It should come as no surprise. The tactic of pursuing sanctions for alleged e-discovery abuse has reached an all time high, as reported by the ABA Journal. Corporations and their lawyers are facing the “gotcha game” for allegedly failing to preserve electronically stored information more than ever. As a trend, more and more litigants have added standard spoliation questions to interrogatories, document demands and deposition outlines. These questions seek information related to document retention policies and procedures, IT infrastructure and ESI storage locations, personnel responsible for document retention and preservation, litigation hold procedures and the efforts taken to preserve ESI.

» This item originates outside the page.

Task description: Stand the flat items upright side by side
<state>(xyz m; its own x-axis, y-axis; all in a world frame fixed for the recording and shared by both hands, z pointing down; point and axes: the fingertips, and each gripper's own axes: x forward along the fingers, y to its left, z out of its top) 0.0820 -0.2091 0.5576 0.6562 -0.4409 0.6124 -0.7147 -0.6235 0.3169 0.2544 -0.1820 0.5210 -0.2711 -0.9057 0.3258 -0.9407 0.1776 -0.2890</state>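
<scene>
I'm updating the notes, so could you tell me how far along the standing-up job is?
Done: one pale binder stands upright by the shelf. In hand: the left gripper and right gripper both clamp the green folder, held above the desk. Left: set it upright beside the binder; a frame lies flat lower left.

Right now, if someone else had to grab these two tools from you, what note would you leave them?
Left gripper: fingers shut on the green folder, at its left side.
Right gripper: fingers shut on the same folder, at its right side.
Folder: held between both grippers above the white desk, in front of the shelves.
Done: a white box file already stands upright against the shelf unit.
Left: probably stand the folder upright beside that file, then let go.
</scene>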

The game is simple: seek overly broad preservation early – often before or at the time litigation is reasonably certain. The unwary shrug off the demands for preservation or narrowly preserve limited relevant ESI. As litigation unfolds, evidence is developed that witnesses and the corporation did not take their ESI preservation obligations seriously, interpreted the scope of preservation narrowly (permitting the destruction of other relevant ESI) or made mistakes that allegedly should have been prevented (like losing a key witness’s laptop). The problem is compounded by the sheer volume of ESI in existence and the complexity of the computer systems used to store and access ESI. Even worse, careful litigants can find themselves in the cross-hairs despite eminently reasonable efforts to preserve, collect and produce relevant data.

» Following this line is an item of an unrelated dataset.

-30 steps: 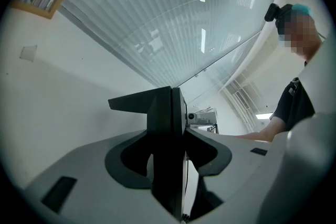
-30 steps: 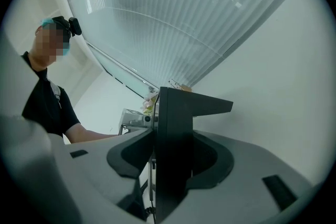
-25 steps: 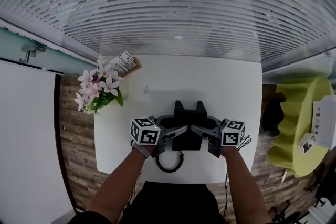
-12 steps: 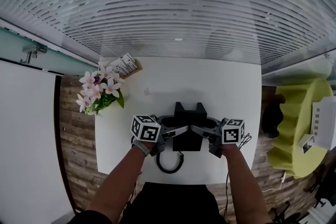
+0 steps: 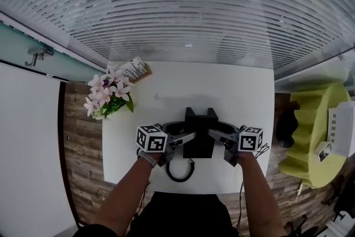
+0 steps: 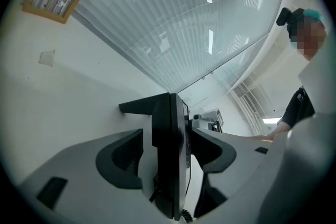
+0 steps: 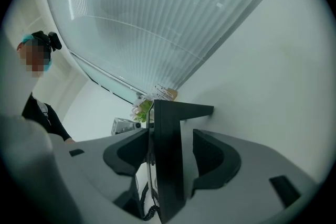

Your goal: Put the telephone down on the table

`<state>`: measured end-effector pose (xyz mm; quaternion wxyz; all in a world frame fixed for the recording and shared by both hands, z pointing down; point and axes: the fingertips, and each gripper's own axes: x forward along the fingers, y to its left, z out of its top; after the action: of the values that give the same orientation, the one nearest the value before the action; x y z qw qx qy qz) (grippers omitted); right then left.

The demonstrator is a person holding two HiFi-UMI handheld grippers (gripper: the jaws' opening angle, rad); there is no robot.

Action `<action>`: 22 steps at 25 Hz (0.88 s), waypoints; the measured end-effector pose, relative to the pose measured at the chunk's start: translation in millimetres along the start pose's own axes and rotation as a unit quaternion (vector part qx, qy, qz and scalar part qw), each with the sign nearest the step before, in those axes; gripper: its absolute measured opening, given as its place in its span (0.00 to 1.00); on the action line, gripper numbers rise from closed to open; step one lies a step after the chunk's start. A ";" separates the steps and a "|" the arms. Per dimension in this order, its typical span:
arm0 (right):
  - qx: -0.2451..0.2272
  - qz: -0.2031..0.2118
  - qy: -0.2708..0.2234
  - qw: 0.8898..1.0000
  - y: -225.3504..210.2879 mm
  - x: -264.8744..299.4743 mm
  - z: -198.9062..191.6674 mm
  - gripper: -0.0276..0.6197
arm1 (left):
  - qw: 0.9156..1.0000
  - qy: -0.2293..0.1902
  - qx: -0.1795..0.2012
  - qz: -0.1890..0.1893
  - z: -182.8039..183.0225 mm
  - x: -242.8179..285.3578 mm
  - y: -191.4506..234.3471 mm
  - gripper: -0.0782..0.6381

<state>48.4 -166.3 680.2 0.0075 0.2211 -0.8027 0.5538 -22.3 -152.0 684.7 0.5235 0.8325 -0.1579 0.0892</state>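
Near the front edge of the white counter, the black telephone sits between the two tools and appears to rest on its own stand. The left tool and the right tool each straddle one side edge of its body. Their jaws have just been opening and now stand apart, with a gap between pad and casing on at least one side, so neither tool clamps it.

The telephone looks like a rigid plastic shell, probably of moderate weight, with smooth faces that could slip under narrow pads. The two thin side edges, taken from opposite sides as the tools stand now, seem the soundest place to hold it. The coiled cord, looping toward the counter's front edge, would likely tug if the telephone were shifted.

Much is hard to read. From above, the telephone is small and partly covered by the tools, so no keypad or handset can be made out. Both gripper views show it only edge-on. Where the cord ends is out of sight, and whether the base lies fully flat cannot be confirmed.
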 end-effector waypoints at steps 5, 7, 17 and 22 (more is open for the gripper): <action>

Summarizing the survey results reported in the ABA Journal, the Catalyst E-Discovery Blog reports:
Court-ordered sanctions for e-discovery abuses have reached an all-time high and are increasingly severe. Sanctions against counsel, while still uncommon, are also on the rise.
These are among the findings of a survey of e-discovery cases published in the December 2010 issue of the Duke Law Journal. The survey analyzes all 401 federal cases prior to Jan. 1, 2010, in which e-discovery sanctions were requested. Of those, it identifies 230 sanction awards.

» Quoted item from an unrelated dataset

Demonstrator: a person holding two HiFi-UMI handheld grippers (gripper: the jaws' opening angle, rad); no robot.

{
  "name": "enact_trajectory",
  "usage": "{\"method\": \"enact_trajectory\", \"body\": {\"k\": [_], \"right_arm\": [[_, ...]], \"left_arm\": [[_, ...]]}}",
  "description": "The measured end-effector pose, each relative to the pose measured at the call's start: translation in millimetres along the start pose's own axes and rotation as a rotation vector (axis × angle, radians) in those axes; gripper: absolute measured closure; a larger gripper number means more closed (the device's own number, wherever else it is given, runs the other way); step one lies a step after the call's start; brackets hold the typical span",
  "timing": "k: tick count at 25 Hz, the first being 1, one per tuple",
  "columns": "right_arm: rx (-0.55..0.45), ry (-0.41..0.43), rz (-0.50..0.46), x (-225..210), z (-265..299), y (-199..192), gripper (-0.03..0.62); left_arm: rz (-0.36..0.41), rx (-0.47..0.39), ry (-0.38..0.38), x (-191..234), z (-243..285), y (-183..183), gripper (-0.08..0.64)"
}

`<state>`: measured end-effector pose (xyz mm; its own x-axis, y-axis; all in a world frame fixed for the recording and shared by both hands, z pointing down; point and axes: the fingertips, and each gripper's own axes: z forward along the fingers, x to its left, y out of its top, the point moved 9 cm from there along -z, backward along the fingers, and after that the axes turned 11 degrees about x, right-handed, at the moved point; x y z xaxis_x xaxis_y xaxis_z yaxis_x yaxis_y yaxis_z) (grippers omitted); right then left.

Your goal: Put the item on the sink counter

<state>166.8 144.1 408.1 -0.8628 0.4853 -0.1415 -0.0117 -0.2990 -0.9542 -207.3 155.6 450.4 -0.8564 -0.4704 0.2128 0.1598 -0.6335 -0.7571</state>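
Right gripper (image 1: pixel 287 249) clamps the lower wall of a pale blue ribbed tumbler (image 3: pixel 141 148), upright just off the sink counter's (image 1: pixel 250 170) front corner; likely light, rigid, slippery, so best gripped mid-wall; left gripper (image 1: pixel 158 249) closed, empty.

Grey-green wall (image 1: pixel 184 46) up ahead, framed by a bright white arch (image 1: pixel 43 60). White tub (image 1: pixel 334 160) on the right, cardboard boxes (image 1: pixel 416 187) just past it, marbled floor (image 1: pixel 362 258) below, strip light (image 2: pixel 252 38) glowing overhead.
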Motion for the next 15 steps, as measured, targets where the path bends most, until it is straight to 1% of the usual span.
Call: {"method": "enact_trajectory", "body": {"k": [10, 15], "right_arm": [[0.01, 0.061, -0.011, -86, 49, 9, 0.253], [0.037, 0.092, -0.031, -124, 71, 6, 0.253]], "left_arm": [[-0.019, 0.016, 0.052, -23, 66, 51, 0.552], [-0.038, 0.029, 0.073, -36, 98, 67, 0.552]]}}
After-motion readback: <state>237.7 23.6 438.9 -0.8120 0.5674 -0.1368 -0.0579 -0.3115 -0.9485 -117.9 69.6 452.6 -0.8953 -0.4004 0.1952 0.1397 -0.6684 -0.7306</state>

“There has been a significant increase in both motions and awards since 2004,” the authors conclude. They were found in all types of cases and all types of courts.
Neutralizing the “gotcha game” takes early diligence. Corporations and outside counsel must take time early (and prior to threatened litigation if possible) to understand their IT infrastructure, determine how relevant information is stored and develop strategies for timely preservation. When litigation is threatened, additional diligence is required to identify the defensible scope of relevant data and aggressively take steps to enforce preservation. A written litigation hold and detailed documentation of preservation efforts are strongly recommended in light of cases like the Pension Committee in 2010. When facing an unreasonable opponent, get a court involved as soon as practical.
By implementing a defensible preservation strategy, corporations should be able to take the “gotcha game” off the table. Worst case, the steps taken to document preservation efforts should avoid sanctions. A little early diligence will go a long way to counter the current rise in spoliation sanctions as a tactic.